He was sitting outside the drugstore on the concrete. Ragged shreds of clothes, a tattered sleeping bag protecting him from the indifference of those passing him by. Half forgotten, the cup that stood in front of him would clang with the sound of the odd coin as he gazed into the distance remembering a time long ago. Oma bought some underlay for her dentures and was heading back to the car when he caught her eye. She walked directly over to him and without saying a word, bent down and gently stroked his head. The man, reciprocating the respectful silence, looked up at Oma as tears filled his eyes. A moment passed as they rolled down his cheeks washing a trail through the grime on his face. Then he spoke: "Do you know how long it has been since anyone cared enough to touch me?"
Much of Oma's compassion was forged in her twenties when she lived through the darkest hours of German history. She saw her husband sent into Poland as part of the German invasion under the banner of protecting the homeland. His war experience was so devastating that he went AWOL in Hitler's army. While fleeing the Russian advances from the east at the end of the war Oma barely escaped the fate of women and children mowed under by tanks as they clung to the fences erected and secured by American soldiers as part of the Potsdam agreement. After walking 460 kilometers and miraculously clearing many checkpoints she finally arrived in Heidelberg. That's when she learned that on February 23rd 1945, just 2 months before the surrender of the German government to the allies, Oma's home town of Pforzheim was leveled in a 20 minute bombing raid that left almost 20,000 citizens, mostly women and children dead under the rubble and firestorm.
Oma's life experience taught her that we are all connected, there is no us and them. She saw the heartache that resulted from pre-emptive attacks driven by blind patriotism. While governments forged policies and initiated wars under the banner of protecting the homeland or spreading their version of "freedom" it was the common folk, the women and children, who suffered most. Splits between them and us were fabricated. "If you are not with us you are against us." Oma heard that so many times and it always resulted in travesty. She saw first hand how a whole society can be persuaded to cheer a tyrant by instilling fear through staged terror attacks.
Oma knew "Valor". The RAF pilot that lead this "most devastating area bombardment of the war" of almost 400 bombers that killed her classmates, was given the Victoria Cross for his bravery. Oma lived through the rebuilding of a nation destroyed by war. She lived through the propaganda of a government telling the people lies, convincing them to support an invasion of another land for political gain or profit. She lived through the reality that it is the common folk that suffer the consequences of political actions and are left to pick up the pieces.
When Oma gave birth to her second child in 1947 there was not much food to be had.
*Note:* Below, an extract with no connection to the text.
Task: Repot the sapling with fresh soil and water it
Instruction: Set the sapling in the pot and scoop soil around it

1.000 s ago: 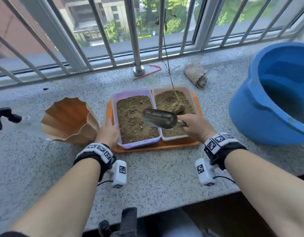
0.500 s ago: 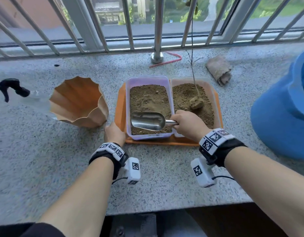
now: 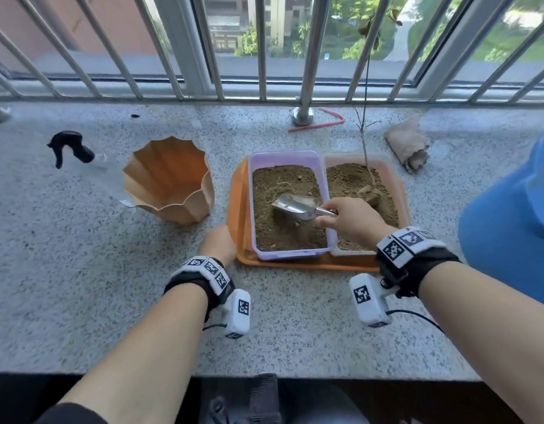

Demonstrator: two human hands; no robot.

While she was nursing, her first born would stand beside them hoping that there would be enough milk in Oma's breasts to help silence his hunger pains as well. Oma knew hunger intimately. A neighbor had also just given birth to a child but was unable to breast feed. In these post-war days that meant death by starvation for the little girl. Oma, not having even enough food to feed herself, reached out a helping hand and offered her breast to save that child.
These are just small glimpses into the stories of Oma's life that will be
chronicled in an upcoming book.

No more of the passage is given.